*Work required:* Below are some records. Return exactly the lines from the one containing "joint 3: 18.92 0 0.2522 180" through the one containing "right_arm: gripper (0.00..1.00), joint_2", both included, and only those.

*Dataset items:*
————

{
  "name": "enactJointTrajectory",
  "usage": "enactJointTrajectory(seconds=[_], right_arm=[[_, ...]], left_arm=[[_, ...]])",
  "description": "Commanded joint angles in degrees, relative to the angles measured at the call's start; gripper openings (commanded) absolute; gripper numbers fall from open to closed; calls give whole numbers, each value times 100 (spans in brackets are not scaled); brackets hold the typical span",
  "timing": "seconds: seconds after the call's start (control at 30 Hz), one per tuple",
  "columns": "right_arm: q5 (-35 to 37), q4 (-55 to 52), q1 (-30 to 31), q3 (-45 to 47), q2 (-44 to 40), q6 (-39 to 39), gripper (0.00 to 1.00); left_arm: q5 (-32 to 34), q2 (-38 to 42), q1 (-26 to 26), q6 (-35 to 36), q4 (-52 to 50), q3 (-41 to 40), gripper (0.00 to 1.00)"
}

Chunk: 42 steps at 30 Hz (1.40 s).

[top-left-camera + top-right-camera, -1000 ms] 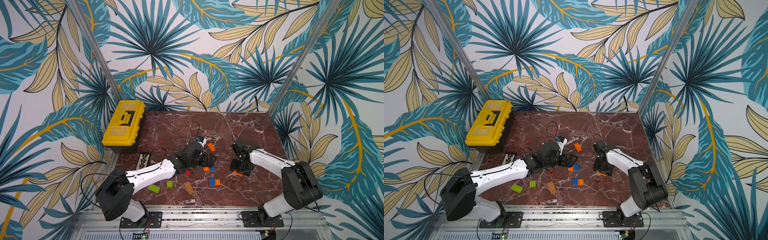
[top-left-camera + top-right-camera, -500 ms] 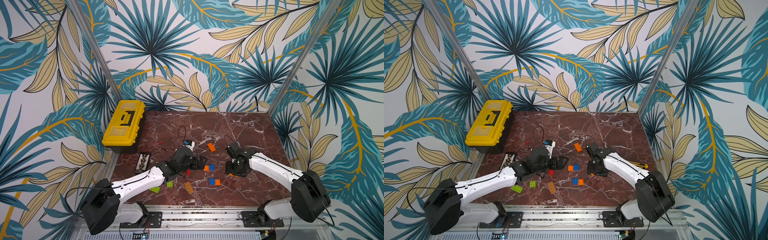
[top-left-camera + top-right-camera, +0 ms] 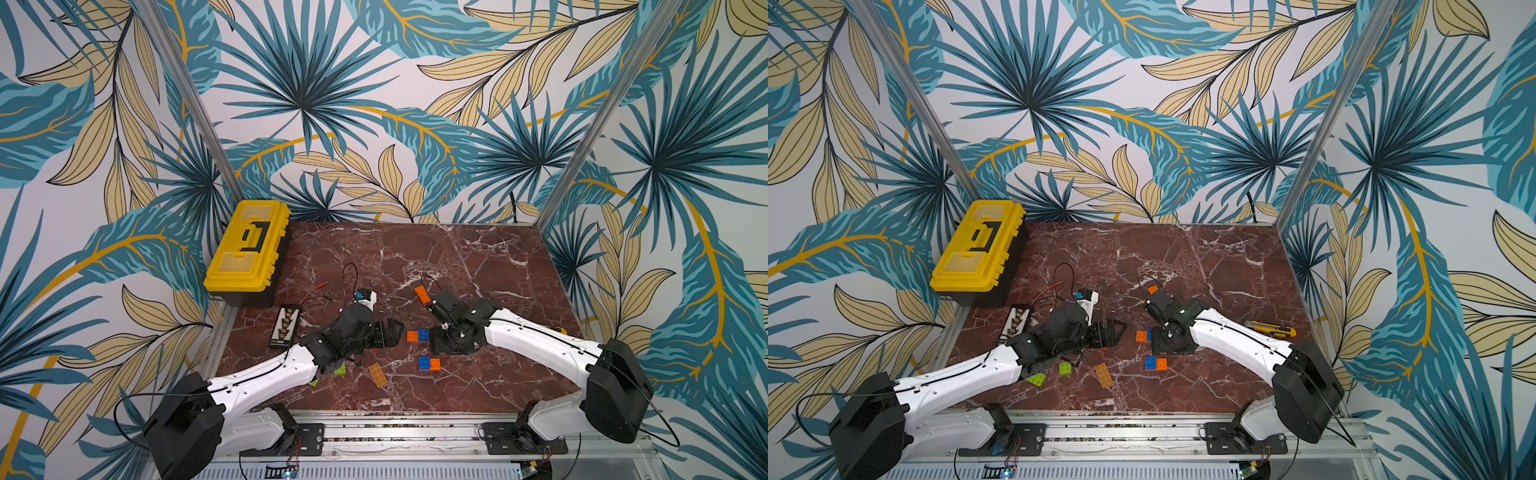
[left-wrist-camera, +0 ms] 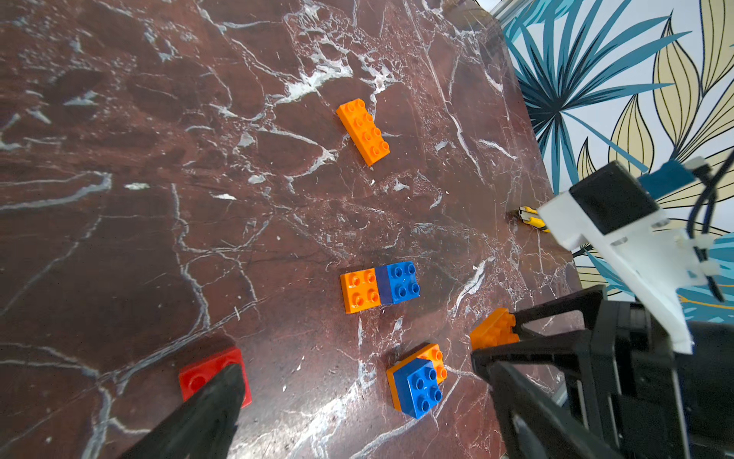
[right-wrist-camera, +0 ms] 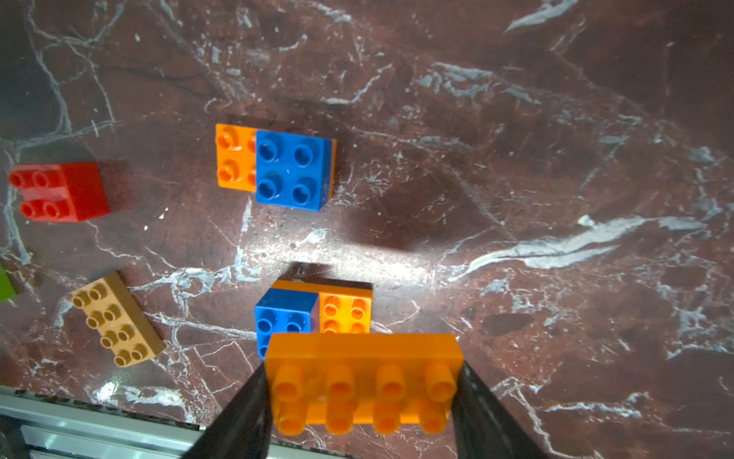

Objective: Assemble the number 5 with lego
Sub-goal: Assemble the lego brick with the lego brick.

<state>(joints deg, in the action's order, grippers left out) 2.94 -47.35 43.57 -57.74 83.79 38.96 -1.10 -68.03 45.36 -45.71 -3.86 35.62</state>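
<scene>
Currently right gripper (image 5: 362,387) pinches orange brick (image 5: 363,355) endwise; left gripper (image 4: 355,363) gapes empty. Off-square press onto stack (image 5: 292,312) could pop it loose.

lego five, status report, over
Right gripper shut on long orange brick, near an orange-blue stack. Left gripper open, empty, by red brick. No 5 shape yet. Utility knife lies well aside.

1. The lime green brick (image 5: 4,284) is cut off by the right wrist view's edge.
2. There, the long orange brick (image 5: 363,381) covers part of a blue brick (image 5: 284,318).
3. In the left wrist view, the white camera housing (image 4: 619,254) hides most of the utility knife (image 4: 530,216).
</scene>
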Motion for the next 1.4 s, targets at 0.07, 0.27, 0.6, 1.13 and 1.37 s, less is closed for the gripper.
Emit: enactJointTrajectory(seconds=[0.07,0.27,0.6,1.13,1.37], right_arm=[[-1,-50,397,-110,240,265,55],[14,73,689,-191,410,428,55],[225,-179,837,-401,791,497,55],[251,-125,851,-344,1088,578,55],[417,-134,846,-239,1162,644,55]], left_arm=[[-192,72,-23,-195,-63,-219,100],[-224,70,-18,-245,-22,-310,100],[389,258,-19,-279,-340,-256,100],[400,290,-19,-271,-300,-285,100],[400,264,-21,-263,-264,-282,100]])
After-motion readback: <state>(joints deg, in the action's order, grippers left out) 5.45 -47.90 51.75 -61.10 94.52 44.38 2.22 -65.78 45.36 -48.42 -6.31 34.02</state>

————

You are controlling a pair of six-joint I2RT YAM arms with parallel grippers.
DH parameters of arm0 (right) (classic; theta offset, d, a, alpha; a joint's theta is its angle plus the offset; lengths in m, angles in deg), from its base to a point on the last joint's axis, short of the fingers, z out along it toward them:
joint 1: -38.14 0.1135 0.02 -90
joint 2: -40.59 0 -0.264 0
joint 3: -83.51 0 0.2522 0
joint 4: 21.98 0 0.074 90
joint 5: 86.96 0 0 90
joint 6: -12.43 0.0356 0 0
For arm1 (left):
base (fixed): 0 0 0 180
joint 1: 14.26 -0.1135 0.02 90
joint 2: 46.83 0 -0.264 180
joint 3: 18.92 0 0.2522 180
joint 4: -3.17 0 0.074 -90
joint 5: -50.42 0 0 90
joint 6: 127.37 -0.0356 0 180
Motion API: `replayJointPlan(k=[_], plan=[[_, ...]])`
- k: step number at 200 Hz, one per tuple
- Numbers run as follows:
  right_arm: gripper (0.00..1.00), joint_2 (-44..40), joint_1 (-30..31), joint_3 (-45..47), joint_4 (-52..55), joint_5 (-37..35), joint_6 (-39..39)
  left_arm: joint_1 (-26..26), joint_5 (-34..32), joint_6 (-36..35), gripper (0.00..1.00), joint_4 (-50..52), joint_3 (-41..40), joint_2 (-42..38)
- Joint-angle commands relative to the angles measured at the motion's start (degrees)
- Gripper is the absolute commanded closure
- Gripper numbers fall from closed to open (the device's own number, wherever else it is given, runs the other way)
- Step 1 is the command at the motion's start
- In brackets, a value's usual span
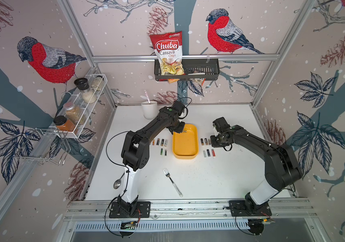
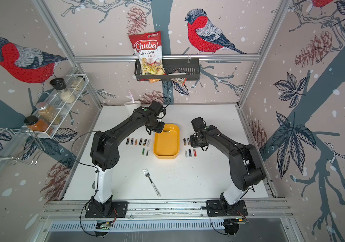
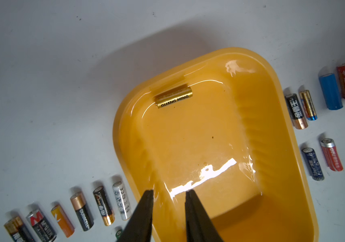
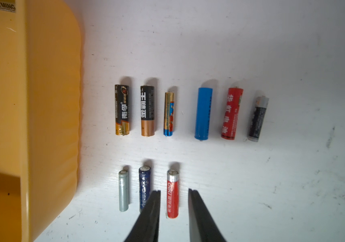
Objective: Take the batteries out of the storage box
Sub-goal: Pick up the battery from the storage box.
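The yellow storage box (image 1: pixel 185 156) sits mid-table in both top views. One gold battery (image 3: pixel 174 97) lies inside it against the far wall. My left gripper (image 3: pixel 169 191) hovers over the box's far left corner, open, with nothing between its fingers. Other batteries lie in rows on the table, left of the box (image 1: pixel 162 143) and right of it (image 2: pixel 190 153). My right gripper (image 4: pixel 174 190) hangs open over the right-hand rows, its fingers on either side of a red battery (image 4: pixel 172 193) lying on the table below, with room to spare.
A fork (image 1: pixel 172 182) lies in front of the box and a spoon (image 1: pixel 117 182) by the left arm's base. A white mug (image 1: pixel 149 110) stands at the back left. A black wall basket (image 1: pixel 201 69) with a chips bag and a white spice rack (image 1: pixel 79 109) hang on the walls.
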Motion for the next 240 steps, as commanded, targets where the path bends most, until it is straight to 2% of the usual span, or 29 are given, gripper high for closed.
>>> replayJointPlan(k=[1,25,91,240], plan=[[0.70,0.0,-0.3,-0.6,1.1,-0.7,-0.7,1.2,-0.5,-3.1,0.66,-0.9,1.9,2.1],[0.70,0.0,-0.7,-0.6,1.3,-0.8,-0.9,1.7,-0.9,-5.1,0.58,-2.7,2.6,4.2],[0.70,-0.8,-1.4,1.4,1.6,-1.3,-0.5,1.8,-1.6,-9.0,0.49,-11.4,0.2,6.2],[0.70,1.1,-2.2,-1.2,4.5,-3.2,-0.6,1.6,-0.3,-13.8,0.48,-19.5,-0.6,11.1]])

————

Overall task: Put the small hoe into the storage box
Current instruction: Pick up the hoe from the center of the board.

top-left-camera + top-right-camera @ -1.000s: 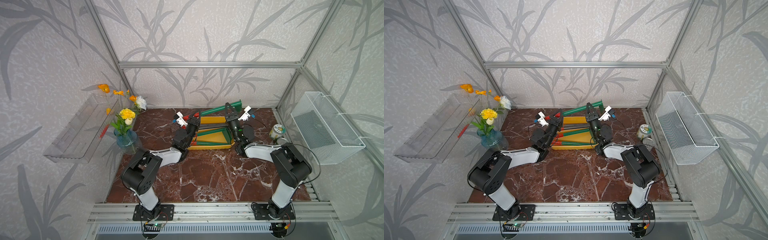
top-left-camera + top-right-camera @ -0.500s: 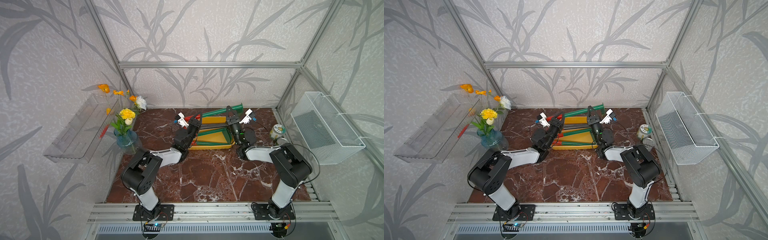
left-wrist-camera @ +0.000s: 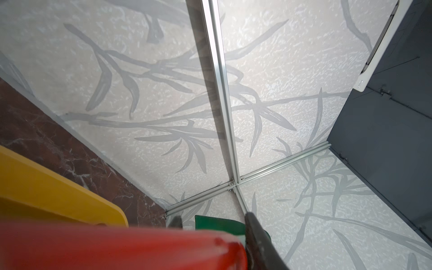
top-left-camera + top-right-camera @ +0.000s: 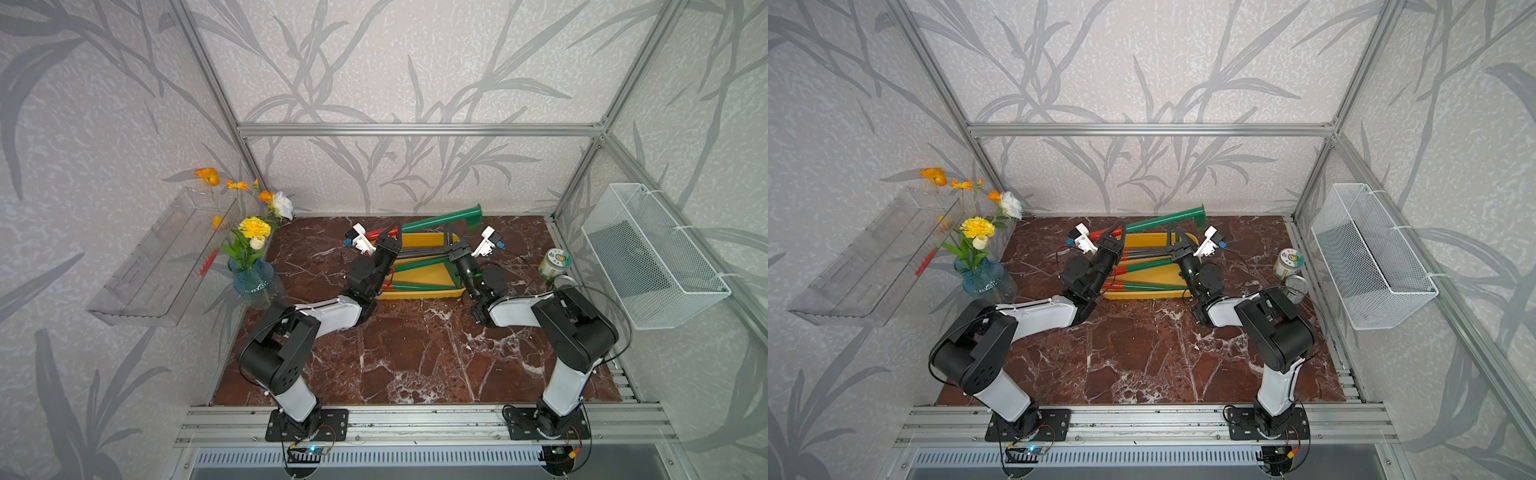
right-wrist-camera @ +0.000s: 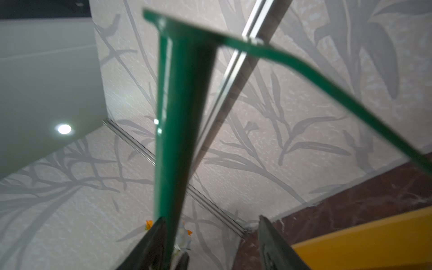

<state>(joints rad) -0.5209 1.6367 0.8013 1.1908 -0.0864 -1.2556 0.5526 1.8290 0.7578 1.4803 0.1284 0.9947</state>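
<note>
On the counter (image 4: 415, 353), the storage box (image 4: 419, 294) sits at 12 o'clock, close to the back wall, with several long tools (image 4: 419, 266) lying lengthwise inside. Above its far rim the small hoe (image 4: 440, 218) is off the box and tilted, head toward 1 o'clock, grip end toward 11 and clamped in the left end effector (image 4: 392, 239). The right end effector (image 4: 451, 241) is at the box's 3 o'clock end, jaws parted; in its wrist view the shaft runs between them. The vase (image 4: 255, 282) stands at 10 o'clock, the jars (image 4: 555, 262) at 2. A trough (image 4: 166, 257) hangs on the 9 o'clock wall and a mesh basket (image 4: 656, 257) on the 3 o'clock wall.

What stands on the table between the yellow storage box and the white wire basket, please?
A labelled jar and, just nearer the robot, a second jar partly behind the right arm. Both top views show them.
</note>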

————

*Answer below:*
joint 3: 18.92 0 0.2522 180
joint 4: -3.17 0 0.074 -90
joint 5: -50.42 0 0 90
joint 6: 127.37 -0.0356 0 180
Motion API: `replayJointPlan(k=[_], plan=[[_, ...]])`
- k: step number at 200 Hz, one per tuple
- Numbers run as follows:
  right_arm: gripper (0.00..1.00), joint_2 (-44..40), joint_1 (-30..31), joint_3 (-45..47), joint_4 (-52..55), joint_5 (-37..35), joint_6 (-39..39)

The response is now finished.